About the “Imaginary short circuit” of the operational amplifier

In order to understand the constant current circuit using an operational amplifier, it is essential to understand the basic operation of the operational amplifier. Since an operational amplifier is called an "amplifier," the component itself is a device that amplifies signals. The open gain that an operational amplifier has is very high, about 100 dB (10 to the 5th power). However, inputting a voltage of 1 V does not mean that the output will be a voltage of a hundred thousand of volts amplified by 100 dB. The output does not exceed the power supply voltage. Operational amplifiers are usually used with stable gain by applying negative feedback, as shown in Figure 3.
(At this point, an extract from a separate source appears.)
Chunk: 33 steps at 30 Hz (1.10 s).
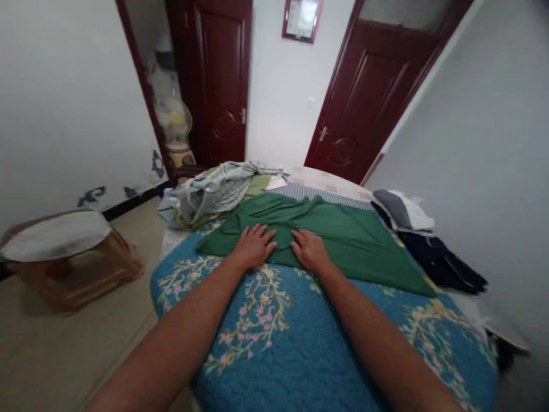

Figure 3. Basic diagrams of negative feedback in operational amplifier circuits

Operational amplifiers have (+) and (-) input terminals. The former is called the non-inverting amplification terminal, and the latter is called the inverting amplification terminal. What is important here is that when a part of the output of the operational amplifier is applied as negative feedback to the input terminal, the potential difference between the (+) and (-) terminals becomes zero. The fact that they have the same potential can be thought of as a state in which both terminals are virtually short-circuited. It is an unfamiliar phrase, but it is called an “Imaginary short circuit” or “Virtual short circuit.” In other words, the operational amplifier operates inside the IC so that the voltages at the (+) and (-) terminals are at the same potential. The operation of this imaginary short is the basis of a constant current circuit using an operational amplifier.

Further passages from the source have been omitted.